RE: [PATCH V2] Enable small loop unrolling for O2

2022-11-10 Thread Wang, Hongyu via Gcc-patches
Thanks for the notification! I’m not aware of the compile farm before. Will see 
what’s the impact of my patch then.

Regards,
Hongyu, Wang

From: David Edelsohn 
Sent: Thursday, November 10, 2022 1:22 AM
To: Wang, Hongyu 
Cc: GCC Patches 
Subject: Re: [PATCH V2] Enable small loop unrolling for O2

> This patch does not change rs6000/s390 since I don't have machines to
> test them, but I suppose the default behavior is the same since they
> enable flag_unroll_loops at O2.

There are Power (rs6000) systems in the Compile Farm.

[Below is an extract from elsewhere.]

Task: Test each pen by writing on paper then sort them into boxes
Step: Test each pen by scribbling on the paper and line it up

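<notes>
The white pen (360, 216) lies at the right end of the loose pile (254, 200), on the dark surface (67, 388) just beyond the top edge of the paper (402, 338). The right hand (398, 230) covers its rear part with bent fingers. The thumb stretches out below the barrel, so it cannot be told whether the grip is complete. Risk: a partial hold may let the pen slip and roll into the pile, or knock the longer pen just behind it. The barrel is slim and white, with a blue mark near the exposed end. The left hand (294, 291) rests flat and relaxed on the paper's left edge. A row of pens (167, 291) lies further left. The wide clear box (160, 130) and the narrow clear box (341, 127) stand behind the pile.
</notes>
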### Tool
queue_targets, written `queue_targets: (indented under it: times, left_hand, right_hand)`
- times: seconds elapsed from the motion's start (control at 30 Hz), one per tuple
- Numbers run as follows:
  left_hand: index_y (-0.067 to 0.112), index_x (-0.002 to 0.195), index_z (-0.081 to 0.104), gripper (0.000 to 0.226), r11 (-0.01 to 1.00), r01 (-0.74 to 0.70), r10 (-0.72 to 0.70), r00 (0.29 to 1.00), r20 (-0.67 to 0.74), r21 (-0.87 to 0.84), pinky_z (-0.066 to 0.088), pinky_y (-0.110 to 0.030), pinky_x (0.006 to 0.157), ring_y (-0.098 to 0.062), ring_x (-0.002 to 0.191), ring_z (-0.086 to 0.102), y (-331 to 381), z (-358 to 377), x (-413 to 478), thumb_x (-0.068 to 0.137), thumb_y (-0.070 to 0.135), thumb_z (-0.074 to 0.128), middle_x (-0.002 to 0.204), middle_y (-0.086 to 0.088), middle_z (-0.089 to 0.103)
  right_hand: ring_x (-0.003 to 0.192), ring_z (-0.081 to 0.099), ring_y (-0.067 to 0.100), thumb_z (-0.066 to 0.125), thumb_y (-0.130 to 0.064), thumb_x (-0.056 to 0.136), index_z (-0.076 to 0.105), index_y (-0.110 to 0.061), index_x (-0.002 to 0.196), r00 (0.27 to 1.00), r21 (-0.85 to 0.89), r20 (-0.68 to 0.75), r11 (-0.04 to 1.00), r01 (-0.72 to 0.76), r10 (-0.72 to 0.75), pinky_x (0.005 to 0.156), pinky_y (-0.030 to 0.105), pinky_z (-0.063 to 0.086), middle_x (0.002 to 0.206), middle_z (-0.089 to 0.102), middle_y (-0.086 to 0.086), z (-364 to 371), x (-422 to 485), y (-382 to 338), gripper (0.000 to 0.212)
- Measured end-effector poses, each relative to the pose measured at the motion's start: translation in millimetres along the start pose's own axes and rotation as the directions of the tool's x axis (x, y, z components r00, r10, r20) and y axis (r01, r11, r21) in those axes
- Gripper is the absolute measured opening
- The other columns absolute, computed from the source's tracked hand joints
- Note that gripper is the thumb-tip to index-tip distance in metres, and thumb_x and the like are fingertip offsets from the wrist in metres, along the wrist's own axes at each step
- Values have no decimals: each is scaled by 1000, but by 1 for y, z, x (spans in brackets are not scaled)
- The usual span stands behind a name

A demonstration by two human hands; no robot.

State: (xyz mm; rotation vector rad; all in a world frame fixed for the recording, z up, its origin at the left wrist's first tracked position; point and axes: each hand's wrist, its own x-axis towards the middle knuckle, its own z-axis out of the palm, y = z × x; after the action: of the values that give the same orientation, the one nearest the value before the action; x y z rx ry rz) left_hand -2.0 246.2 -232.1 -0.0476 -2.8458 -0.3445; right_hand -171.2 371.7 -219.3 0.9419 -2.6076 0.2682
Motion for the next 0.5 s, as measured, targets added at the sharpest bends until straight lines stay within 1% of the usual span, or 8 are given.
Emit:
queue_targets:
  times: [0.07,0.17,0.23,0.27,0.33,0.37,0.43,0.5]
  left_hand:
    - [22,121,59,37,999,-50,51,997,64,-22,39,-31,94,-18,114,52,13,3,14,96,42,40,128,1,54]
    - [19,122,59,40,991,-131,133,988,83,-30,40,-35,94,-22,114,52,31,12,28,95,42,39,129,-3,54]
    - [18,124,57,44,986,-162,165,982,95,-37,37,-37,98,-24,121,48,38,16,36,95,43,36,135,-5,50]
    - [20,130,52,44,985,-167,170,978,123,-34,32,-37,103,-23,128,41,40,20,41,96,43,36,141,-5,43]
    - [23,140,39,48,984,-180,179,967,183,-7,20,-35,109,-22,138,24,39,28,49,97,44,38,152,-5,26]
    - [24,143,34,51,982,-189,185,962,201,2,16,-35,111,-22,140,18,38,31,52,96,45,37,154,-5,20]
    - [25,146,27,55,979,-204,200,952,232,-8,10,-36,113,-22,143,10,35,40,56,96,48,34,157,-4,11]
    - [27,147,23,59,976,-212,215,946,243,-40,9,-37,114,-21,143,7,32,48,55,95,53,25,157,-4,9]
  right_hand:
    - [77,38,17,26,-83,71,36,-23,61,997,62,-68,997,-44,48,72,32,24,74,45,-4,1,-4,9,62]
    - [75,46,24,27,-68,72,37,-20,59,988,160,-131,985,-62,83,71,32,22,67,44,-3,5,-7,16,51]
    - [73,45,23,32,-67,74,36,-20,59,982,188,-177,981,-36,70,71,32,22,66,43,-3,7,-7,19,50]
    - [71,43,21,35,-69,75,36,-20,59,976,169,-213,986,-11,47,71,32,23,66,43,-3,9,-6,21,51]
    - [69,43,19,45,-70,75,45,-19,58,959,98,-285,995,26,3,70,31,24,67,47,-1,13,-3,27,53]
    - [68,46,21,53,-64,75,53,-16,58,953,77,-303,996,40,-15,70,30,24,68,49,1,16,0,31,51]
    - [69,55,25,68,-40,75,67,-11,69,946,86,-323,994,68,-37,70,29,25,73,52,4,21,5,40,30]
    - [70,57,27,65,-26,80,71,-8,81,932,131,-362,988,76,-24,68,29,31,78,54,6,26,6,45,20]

Trial Linux on Z (s390x) VMs are available through the Linux Community Cloud.
https://linuxone.cloud.marist.edu/#/register?flag=VM

Thanks, David




Re: [PATCH V2] Enable small loop unrolling for O2

2022-11-09 Thread David Edelsohn via Gcc-patches
> This patch does not change rs6000/s390 since I don't have machines to
> test them, but I suppose the default behavior is the same since they
> enable flag_unroll_loops at O2.

There are Power (rs6000) systems in the Compile Farm.

Trial Linux on Z (s390x) VMs are available through the Linux Community
Cloud.
https://linuxone.cloud.marist.edu/#/register?flag=VM

Thanks, David


Re: [PATCH V2] Enable small loop unrolling for O2

2022-11-08 Thread Hongyu Wang via Gcc-patches
> Although ix86_small_unroll_insns is coming from issue_rate, it's tuned
> for codesize.
> Make it exact as issue_rate and using factor * issue_width /
> loop->ninsns may increase code size too much.
> So I prefer to add those 2 parameters to the cost table for core
> tunings instead of 1.

Yes, here is the updated patch that changes the cost table.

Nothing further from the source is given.